Ce projet a été lancé initialement par l’association "Citoyenneté jeunesse" en direction d’élèves de la Seine-Saint-Denis, à partir d’un questionnement touchant la ville : "Et si la ville pouvait devenir un sujet d’interrogation et de réflexion ? Et si s’intéresser à la ville permettait de tenter d’y voir clair sur la condition de citoyen ? Et si nous nous donnions les moyens de la lire la ville comme on lit un livre pour comprendre où nous sommes et envisager où nous pourrions être ?"
Ce livre est une forme de compte rendu des expériences, de document de ce qui a eu lieu et de la manière dont cela s’est passé.
Ce qui ressort c’est à quel point, cette expérience a ouvert un espace de perception pour les enfants/adolescents leur faisant découvrir ce qu’il ne pouvait voir auparavant. Non pas d’échappée de la ville, mais un retour sur la ville par des voies détournées, des lieux qu’ils ignoraient et qu’ils ont pu explorer aussi bien à travers le langage, la photographie que le dessin.

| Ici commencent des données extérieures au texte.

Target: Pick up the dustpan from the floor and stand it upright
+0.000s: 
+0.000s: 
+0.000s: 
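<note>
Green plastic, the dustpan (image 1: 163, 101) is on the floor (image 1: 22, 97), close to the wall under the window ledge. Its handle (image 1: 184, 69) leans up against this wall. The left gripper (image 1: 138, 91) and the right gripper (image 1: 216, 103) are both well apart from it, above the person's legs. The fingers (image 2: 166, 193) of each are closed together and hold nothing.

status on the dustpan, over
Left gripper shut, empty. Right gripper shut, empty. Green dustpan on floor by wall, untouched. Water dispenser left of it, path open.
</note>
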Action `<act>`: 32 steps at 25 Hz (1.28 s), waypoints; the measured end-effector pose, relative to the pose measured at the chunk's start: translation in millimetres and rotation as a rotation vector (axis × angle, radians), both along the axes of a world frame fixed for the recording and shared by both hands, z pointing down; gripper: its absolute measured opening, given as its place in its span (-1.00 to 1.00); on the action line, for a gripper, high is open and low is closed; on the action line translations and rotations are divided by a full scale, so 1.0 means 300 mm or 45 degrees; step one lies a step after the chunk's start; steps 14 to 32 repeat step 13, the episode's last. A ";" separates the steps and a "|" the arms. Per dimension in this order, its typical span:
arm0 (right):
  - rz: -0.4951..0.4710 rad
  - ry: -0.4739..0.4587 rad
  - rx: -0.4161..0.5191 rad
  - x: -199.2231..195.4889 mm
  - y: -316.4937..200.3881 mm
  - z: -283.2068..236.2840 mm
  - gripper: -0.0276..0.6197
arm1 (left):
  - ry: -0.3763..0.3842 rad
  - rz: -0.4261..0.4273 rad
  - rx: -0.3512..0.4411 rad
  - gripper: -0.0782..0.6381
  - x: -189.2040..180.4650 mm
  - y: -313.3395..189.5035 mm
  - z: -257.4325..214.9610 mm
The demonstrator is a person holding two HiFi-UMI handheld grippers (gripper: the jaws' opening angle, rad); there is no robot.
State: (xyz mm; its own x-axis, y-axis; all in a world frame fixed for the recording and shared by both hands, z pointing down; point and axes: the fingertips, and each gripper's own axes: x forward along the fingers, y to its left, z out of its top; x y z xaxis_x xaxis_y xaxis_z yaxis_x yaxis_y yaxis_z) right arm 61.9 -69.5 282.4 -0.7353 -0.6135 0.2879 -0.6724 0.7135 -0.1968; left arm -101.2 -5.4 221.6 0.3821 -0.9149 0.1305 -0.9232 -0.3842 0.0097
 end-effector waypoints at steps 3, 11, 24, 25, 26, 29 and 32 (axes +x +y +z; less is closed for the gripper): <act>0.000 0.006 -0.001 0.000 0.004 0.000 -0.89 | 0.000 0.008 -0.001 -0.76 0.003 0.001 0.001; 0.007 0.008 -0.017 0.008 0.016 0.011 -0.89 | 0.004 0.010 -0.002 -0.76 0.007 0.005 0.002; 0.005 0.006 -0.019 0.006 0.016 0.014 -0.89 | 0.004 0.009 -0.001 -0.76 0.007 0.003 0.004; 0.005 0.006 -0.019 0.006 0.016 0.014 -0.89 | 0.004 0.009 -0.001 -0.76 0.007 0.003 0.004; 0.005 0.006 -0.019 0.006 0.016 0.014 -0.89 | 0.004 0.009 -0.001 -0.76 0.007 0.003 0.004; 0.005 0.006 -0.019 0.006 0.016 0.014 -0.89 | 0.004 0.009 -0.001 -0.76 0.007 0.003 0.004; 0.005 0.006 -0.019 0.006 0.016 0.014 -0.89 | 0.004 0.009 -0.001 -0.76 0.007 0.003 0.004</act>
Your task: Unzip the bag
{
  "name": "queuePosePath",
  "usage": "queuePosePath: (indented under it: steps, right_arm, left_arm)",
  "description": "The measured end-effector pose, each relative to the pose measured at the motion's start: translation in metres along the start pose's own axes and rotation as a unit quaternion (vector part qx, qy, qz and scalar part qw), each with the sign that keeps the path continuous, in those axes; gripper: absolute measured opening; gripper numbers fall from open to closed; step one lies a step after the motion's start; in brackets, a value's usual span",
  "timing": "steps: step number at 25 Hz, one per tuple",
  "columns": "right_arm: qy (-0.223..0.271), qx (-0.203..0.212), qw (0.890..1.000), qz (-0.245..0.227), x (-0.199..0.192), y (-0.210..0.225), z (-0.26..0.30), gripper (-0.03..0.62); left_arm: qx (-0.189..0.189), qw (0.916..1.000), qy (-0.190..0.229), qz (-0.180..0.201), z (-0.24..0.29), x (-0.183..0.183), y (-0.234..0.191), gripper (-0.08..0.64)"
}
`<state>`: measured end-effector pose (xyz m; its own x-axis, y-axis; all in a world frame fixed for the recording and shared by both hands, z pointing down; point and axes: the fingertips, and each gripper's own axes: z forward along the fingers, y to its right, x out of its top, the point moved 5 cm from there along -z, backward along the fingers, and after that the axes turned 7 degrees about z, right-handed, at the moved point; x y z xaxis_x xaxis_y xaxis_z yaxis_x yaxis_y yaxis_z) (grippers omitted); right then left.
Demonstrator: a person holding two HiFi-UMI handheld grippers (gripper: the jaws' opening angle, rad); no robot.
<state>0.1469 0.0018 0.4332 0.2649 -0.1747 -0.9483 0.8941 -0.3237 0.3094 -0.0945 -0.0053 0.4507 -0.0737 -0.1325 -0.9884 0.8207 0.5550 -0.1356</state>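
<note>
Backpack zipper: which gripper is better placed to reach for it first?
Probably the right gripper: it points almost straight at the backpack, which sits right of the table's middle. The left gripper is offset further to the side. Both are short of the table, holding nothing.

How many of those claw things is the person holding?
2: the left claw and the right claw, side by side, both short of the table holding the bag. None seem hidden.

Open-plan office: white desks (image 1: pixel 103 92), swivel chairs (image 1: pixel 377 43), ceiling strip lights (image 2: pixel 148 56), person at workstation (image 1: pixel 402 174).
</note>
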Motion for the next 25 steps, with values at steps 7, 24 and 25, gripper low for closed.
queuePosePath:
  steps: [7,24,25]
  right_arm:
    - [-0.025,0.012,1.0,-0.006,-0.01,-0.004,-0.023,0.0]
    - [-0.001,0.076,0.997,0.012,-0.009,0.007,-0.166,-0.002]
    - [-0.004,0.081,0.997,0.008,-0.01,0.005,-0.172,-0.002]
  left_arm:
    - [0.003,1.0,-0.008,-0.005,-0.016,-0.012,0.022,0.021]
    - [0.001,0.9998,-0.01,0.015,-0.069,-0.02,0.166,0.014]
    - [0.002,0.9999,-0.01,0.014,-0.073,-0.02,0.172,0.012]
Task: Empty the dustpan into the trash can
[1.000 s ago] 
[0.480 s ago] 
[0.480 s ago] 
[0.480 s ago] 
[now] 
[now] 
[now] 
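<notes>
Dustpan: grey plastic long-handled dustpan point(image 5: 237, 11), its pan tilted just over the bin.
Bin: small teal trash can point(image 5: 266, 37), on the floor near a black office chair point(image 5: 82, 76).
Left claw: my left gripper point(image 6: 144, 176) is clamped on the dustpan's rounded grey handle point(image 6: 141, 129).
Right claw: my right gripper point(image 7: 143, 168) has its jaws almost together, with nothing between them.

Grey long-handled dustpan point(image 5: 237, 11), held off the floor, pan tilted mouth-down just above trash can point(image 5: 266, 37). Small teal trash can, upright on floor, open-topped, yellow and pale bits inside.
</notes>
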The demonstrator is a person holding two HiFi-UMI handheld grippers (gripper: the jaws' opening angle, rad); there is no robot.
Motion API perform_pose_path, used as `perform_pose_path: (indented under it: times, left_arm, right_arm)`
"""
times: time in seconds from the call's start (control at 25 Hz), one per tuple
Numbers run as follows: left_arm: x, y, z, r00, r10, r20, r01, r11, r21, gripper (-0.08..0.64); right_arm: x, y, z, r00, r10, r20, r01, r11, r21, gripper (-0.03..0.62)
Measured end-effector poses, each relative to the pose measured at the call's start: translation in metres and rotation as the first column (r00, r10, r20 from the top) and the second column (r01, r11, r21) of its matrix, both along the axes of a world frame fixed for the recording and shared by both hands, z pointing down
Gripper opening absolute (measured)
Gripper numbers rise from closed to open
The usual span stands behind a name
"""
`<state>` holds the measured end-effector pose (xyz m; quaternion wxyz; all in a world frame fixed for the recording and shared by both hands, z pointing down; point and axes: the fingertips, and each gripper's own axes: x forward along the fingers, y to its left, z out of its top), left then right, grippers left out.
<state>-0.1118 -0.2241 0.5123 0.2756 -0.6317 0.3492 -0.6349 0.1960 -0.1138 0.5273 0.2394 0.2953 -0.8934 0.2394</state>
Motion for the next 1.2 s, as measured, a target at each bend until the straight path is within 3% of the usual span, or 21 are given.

Les ateliers d’écriture sont pour les adolescents la possibilité de rompre la circularité existentielle dans laquelle ils ont été inscrits, aussi bien socialement, que culturellement ou économiquement. L’usage de la photographie amène à changer le point de vue, la perspective, la focale de l’oeil. Par ce speculum, un processus de mise en lumière s’opère, ce que la vue ne pouvait auparavant percevoir, se révèle, car le premier révélateur photographique, n’est pas celui du développement, mais bien celui du cadre. De même l’écriture, par ce qu’elle propose, par ses opérations linguistiques, ses torsions propres, ses stratégies énonciatives et critiques, ne peut être assimilée ou confondue avec la parole habituelle, mais elle en dessine la limite, en offrant les possibilités de représentation, d’interprétation voire d’imagination du réel, insoupçonnées. Tel que l’exprimait en 1996 François Bon au cours d’un atelier d’écriture à Bobigny avec des collégiens, atelier d’écriture portant sur la ville : "et si
Ainsi l’atelier d’écriture, initié par des écrivains, n’est ps seulement une expérience littéraire, mais elle ouvre une dimension politique. La question de la ville, de l’habitation étant bien évidemment fondamental quant à cette perspective. ce que rappelle d’ailleurs d’emblée Emmanuel Adely : "La problématique de la ville étant particulièrement large, c’était en effet une expérience passionnante du point de vue de mon écriture. Il est intéressant de parler d’un problème extrêmement politique car, à mon avis, l’écriture doit être quelque chose de politique". De fait, si pour beaucoup d’adolescents la lecture s’amenuise (demandant tous les ans dans la fiche individuelle de mes élèves de TL, combien de livres sontlus par an : le constat est sans appel, en moyenne 3) et la possibilité de découvrir les écritures contemporaines propres à les amener à réfléchir sur le monde dans lequel ils sont immergés étant pratiquement nulle, alors la création de ces ateliers d’écriture est non seulement nécessaire, mais aussi urgente. Heidegger, dans Bâtir, habiter, penser, exprimait le fait, et il y a de cela de très nombreuses années, que nous étions dans une crise de l’habitation. Crise, au sens, où nous ne savions plus habiter le lieu où nous sommes. Habiter : à savoir construire ce lieu en tant qu’être, et non pas seulement pâtir du lieu. Si la réalité est bien une construction symbolique, dont les individus ne sont aucunement les producteurs ou les promoteurs, alors le travail de l’écriture, par ce qu’il nécessite de dépelliculisation entre les mots et les choses, de torsion dans les structures et agencements constitués, ouvre la possibilité de repenser la manière don nous habitons le monde, la ville, et dès lors de construire ce lieu où nous sommes.